Skip the pictures. Give all the data again exactly.
+++
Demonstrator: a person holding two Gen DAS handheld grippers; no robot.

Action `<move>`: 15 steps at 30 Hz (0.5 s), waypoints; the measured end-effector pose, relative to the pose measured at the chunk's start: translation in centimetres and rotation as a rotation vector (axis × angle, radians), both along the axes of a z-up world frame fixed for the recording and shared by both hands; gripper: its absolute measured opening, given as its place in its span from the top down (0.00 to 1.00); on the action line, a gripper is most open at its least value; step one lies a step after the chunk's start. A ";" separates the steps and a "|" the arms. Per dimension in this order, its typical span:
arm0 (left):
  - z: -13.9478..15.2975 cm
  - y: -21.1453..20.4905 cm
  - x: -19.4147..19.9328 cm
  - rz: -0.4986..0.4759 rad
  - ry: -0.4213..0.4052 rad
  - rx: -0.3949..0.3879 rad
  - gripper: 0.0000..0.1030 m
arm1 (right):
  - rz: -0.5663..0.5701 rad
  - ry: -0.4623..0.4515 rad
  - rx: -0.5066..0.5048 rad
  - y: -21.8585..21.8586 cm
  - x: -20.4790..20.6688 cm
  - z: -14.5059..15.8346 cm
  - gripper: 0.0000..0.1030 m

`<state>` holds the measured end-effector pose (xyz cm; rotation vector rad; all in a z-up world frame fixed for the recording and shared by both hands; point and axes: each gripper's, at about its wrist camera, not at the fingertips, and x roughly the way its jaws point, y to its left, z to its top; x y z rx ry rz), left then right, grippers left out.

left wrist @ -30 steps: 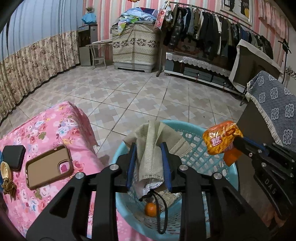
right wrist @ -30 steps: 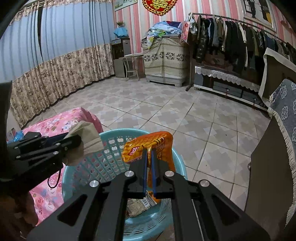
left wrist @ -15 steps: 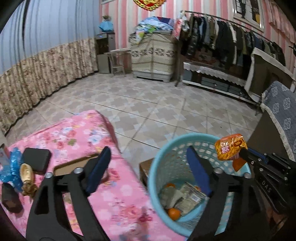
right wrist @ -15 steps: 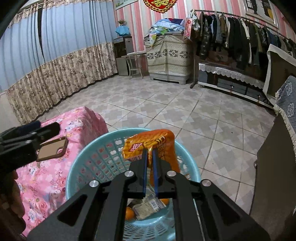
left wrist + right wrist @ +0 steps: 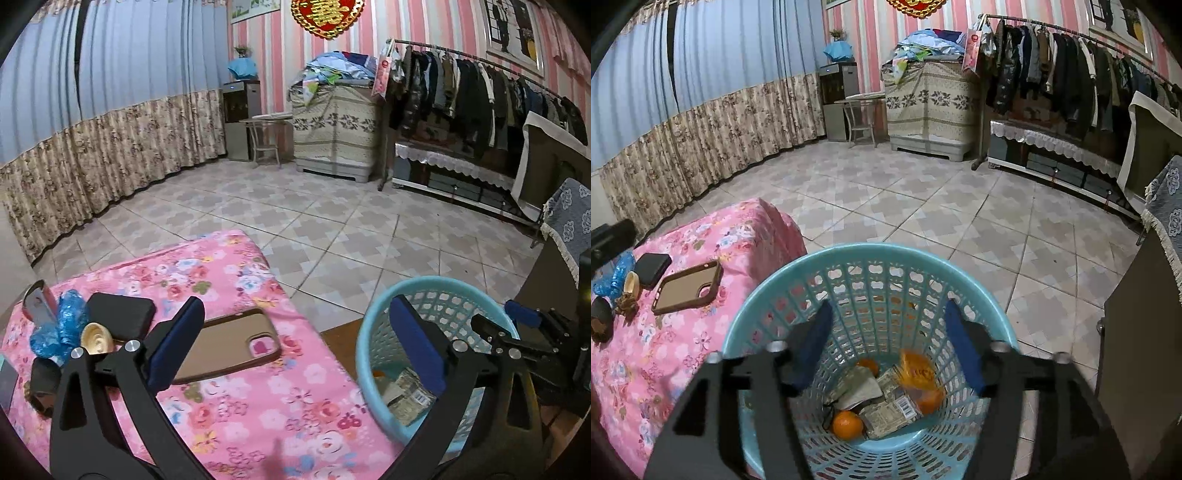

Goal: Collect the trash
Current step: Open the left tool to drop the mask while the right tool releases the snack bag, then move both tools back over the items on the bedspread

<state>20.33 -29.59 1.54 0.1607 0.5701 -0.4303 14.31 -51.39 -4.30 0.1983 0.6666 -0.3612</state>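
Now my right gripper (image 5: 886,343) has just been opening, empty, over the blue basket (image 5: 768,291); the orange wrapper (image 5: 918,371) lies inside at four o'clock among oranges (image 5: 846,424) and paper. My left gripper (image 5: 295,354) gapes empty too.

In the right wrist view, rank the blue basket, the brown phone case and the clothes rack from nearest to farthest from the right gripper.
1. Blue basket: directly under the right gripper, whose jaws have just been opening.
2. Brown phone case: on the pink floral cloth, to the left.
3. Clothes rack: against the far wall, upper right.
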 end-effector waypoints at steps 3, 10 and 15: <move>0.4 1.5 -0.2 0.022 -0.011 -0.005 0.06 | -0.014 -0.012 -0.015 0.1 -0.2 0.3 0.19; 1.1 5.3 -1.1 0.075 -0.027 -0.006 0.05 | -0.038 -0.041 -0.072 1.8 -1.1 1.7 0.10; 1.4 9.5 -1.9 0.120 -0.027 -0.026 0.05 | 0.013 -0.095 -0.111 5.1 -2.3 4.0 0.10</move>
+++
**Answer to the problem**
Demonstrator: a person holding two Gen DAS handheld grippers; no robot.

Action `<move>`: 15 steps at 30 Hz (0.5 s), waypoints; the measured end-effector pose, relative to the pose measured at the chunk's start: translation in centimetres and rotation as a rotation vector (axis × angle, radians), both along the axes of a z-up world frame fixed for the recording and shared by both hands; gripper: its absolute measured opening, given as its place in its span from the top down (0.00 to 1.00); on the action line, a gripper is most open at its least value; step one lies a step after the chunk's start. A ";" separates the steps and a "|" the arms. Per dimension in this order, its typical span:
arm0 (left):
  - z: -13.9478..15.2975 cm
  - y: -21.1453..20.4905 cm
  - x: -19.4147..19.9328 cm
  - rz: -0.4986..0.4759 rad
  - ry: -0.4213..0.4052 rad
  - rx: -0.3949..0.3879 rad
  - gripper: 0.0000..0.1030 m
arm1 (right):
  - rz: -0.5663..0.5701 rad
  - ry: -0.4623..0.4515 rad
  - rx: -0.5066..0.5048 rad
  - y: -21.8585..21.8586 cm
  - x: -20.4790..20.6688 cm
  - z: -14.5059..15.8346 cm
  - gripper: 0.0000..0.1030 m

`<state>` holds the measured end-effector pose (xyz cm; rotation vector rad; all in a z-up world frame fixed for the recording and shared by both hands; point and axes: each gripper's, at about its wrist camera, not at the fingertips, and x roughly the way its jaws point, y to its left, z to its top; x y z rx ry rz), left then right, grippers left out.

left wrist @ -30 steps: 
right wrist @ -30 steps: 
left wrist @ -15 steps: 
right wrist @ -15 steps: 
left wrist + right wrist @ +0 steps: 

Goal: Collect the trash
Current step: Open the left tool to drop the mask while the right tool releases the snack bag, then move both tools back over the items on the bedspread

<state>20.33 -29.59 1.54 0.1607 0.5701 -0.4303 14.31 -51.39 -4.30 0.1983 0.6666 -0.3612</state>
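Now my right gripper (image 5: 886,343) has just been opening, empty, over the blue basket (image 5: 768,291); the orange wrapper (image 5: 918,371) lies inside at four o'clock among oranges (image 5: 846,424) and paper. My left gripper (image 5: 295,354) gapes empty too.

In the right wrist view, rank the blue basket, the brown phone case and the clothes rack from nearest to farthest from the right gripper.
1. Blue basket: directly under the right gripper, whose jaws have just been opening.
2. Brown phone case: on the pink floral cloth, to the left.
3. Clothes rack: against the far wall, upper right.
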 end-effector waypoints at steps 3, 10 and 15: <move>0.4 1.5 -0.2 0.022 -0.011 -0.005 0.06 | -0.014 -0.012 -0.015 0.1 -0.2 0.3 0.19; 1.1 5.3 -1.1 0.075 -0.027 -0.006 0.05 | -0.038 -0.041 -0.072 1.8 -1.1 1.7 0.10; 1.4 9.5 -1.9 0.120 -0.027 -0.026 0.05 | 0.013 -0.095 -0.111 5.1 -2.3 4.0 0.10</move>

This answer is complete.